* _What you need to do_
Give back the entire listing verbatim.

↓↓↓

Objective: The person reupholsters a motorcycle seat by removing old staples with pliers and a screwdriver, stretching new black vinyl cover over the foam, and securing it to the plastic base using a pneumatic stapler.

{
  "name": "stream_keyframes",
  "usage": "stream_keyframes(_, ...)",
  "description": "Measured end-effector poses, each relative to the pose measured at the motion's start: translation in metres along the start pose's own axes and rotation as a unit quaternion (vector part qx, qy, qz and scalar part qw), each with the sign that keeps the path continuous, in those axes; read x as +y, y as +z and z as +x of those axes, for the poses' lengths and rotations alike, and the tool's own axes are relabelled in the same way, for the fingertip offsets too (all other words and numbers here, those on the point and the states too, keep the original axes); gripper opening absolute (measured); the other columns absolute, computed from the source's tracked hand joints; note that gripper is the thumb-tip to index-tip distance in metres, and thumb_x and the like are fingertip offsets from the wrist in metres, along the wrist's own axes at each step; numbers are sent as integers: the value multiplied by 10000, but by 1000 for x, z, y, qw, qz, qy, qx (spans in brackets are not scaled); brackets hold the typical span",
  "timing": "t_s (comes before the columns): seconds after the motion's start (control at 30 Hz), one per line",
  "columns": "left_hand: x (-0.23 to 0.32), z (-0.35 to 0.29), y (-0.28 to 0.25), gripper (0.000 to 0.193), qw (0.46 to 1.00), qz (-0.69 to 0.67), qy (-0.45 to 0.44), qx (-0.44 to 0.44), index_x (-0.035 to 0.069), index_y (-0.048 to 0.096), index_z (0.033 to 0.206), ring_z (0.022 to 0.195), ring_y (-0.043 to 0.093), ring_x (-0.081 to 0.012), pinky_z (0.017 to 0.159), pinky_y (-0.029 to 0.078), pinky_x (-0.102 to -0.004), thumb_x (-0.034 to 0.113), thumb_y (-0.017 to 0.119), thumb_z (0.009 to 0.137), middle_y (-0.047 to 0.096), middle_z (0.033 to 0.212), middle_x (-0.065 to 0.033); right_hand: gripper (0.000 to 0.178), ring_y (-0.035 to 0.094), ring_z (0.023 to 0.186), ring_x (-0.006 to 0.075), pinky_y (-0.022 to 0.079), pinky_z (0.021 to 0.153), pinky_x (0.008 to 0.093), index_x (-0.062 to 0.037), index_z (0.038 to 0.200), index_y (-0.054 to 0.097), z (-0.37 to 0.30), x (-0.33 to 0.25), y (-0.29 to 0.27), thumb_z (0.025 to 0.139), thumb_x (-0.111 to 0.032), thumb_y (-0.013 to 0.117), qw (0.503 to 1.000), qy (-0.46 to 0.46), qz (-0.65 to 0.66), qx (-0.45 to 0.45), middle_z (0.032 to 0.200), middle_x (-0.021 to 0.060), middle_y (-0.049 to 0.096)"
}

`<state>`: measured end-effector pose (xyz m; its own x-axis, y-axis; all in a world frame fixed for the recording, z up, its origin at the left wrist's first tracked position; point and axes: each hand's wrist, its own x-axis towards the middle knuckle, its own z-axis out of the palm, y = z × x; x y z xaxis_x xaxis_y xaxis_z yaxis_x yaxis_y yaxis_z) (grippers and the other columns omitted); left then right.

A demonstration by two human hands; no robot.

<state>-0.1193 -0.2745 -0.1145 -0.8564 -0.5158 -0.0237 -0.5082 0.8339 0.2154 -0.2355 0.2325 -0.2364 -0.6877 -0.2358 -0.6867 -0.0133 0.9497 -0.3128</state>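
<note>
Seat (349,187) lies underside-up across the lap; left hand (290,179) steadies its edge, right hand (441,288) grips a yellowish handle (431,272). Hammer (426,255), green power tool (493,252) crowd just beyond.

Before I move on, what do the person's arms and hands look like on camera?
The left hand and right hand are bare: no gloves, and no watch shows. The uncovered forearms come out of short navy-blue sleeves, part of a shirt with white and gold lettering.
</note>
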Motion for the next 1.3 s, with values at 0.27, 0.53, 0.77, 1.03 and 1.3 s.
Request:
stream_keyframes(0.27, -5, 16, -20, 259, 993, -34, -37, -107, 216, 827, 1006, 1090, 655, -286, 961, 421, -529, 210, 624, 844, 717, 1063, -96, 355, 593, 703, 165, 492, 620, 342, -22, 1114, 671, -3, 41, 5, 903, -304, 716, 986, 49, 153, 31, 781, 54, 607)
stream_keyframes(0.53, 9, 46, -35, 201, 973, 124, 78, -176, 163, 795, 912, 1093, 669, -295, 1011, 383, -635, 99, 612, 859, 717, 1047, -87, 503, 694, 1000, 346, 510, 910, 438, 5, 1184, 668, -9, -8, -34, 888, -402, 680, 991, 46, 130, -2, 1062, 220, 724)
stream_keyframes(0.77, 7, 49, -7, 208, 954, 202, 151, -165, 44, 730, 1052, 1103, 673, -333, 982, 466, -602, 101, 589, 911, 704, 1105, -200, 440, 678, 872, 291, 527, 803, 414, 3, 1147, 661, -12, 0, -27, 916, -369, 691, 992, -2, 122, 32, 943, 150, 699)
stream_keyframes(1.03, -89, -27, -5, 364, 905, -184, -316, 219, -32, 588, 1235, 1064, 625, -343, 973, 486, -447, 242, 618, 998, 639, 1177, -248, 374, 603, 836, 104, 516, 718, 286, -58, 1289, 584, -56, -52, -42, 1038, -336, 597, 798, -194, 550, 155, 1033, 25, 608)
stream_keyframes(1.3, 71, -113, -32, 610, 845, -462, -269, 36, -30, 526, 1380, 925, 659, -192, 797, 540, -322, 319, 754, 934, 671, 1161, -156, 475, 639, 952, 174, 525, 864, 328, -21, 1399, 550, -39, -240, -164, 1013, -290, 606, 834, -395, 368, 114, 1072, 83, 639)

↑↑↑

* _Answer section_
Objective: The person reupholsters a motorcycle seat by removing old staples with pliers and a screwdriver, stretching new black vinyl cover over the foam, and securing it to the plastic base using a pneumatic stapler.

{
  "name": "stream_keyframes",
  "usage": "stream_keyframes(_, ...)",
  "description": "Measured end-effector poses, each relative to the pose measured at the motion's start: translation in metres along the start pose's own axes and rotation as a unit quaternion (vector part qx, qy, qz and scalar part qw), each with the sign that keeps the path continuous, in those axes; read x as +y, y as +z and z as +x of those axes, for the poses' lengths and rotations alike, and the tool's own axes are relabelled in the same way, for the fingertip offsets too (all other words and numbers here, those on the point and the states too, keep the original axes); gripper opening absolute (measured); the other columns absolute, computed from the source's tracked hand joints; note that gripper is the thumb-tip to index-tip distance in metres, and thumb_x and the like are fingertip offsets from the wrist in metres, along the wrist's own axes at each step; numbers are sent as integers: the value multiplied by 10000, but by 1000 for x, z, y, qw, qz, qy, qx (spans in brackets are not scaled); brackets hold the typical span",
  "timing": "t_s (comes before the columns): seconds after the motion's start (control at 30 Hz), one per line",
  "columns": "left_hand: x (-0.23 to 0.32), z (-0.35 to 0.29), y (-0.28 to 0.25), gripper (0.000 to 0.193), qw (0.46 to 1.00), qz (-0.69 to 0.67), qy (-0.45 to 0.44), qx (-0.44 to 0.44), index_x (-0.035 to 0.069), index_y (-0.048 to 0.096), index_z (0.033 to 0.206), ring_z (0.022 to 0.195), ring_y (-0.043 to 0.093), ring_x (-0.081 to 0.012), pinky_z (0.017 to 0.159), pinky_y (-0.029 to 0.078), pinky_x (-0.102 to -0.004), thumb_x (-0.034 to 0.113), thumb_y (-0.017 to 0.119), thumb_z (0.009 to 0.137), middle_y (-0.047 to 0.096), middle_z (0.033 to 0.212), middle_x (-0.065 to 0.033); right_hand: gripper (0.000 to 0.178), ring_y (-0.035 to 0.094), ring_z (0.023 to 0.186), ring_x (-0.006 to 0.075), pinky_y (-0.022 to 0.079), pinky_z (0.021 to 0.153), pinky_x (0.008 to 0.093), index_x (-0.062 to 0.037), index_z (0.038 to 0.200), index_y (-0.054 to 0.097), z (-0.37 to 0.30), x (-0.33 to 0.25), y (-0.29 to 0.27), thumb_z (0.025 to 0.139), thumb_x (-0.111 to 0.032), thumb_y (-0.013 to 0.117), qw (0.503 to 1.000), qy (-0.46 to 0.46), qz (-0.65 to 0.66), qx (-0.45 to 0.45), middle_z (0.032 to 0.200), middle_x (-0.021 to 0.060), middle_y (-0.049 to 0.096)"
}

`<state>`: measured end-effector pose (xyz m; its own x-axis, y-axis; all in a world frame fixed for the recording, z up, its origin at the left wrist's first tracked position; point and axes: each hand's wrist, its own x-axis towards the middle knuckle, its own z-axis out of the palm, y = z × x; x y z xaxis_x xaxis_y xaxis_z yaxis_x yaxis_y yaxis_z) (grippers and the other columns omitted); left then right.

A demonstration by two human hands; no robot.

<state>-0.1193 -0.2745 -0.1145 -0.8564 -0.5158 -0.0237 -0.5082 0.8339 0.2154 -0.2355 0.2325 -0.2364 -0.6877 -0.2358 -0.6867 -0.0133 0.9497 -0.3128</state>
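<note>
Seat (349,187) lies underside-up across the lap; left hand (290,179) steadies its edge, right hand (441,288) grips a yellowish handle (431,272). Hammer (426,255), green power tool (493,252) crowd just beyond.

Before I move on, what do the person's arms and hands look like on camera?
The left hand and right hand are bare: no gloves, and no watch shows. The uncovered forearms come out of short navy-blue sleeves, part of a shirt with white and gold lettering.
</note>
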Motion for the next 1.3 s, with values at 0.27, 0.53, 0.77, 1.03 and 1.3 s.
Request:
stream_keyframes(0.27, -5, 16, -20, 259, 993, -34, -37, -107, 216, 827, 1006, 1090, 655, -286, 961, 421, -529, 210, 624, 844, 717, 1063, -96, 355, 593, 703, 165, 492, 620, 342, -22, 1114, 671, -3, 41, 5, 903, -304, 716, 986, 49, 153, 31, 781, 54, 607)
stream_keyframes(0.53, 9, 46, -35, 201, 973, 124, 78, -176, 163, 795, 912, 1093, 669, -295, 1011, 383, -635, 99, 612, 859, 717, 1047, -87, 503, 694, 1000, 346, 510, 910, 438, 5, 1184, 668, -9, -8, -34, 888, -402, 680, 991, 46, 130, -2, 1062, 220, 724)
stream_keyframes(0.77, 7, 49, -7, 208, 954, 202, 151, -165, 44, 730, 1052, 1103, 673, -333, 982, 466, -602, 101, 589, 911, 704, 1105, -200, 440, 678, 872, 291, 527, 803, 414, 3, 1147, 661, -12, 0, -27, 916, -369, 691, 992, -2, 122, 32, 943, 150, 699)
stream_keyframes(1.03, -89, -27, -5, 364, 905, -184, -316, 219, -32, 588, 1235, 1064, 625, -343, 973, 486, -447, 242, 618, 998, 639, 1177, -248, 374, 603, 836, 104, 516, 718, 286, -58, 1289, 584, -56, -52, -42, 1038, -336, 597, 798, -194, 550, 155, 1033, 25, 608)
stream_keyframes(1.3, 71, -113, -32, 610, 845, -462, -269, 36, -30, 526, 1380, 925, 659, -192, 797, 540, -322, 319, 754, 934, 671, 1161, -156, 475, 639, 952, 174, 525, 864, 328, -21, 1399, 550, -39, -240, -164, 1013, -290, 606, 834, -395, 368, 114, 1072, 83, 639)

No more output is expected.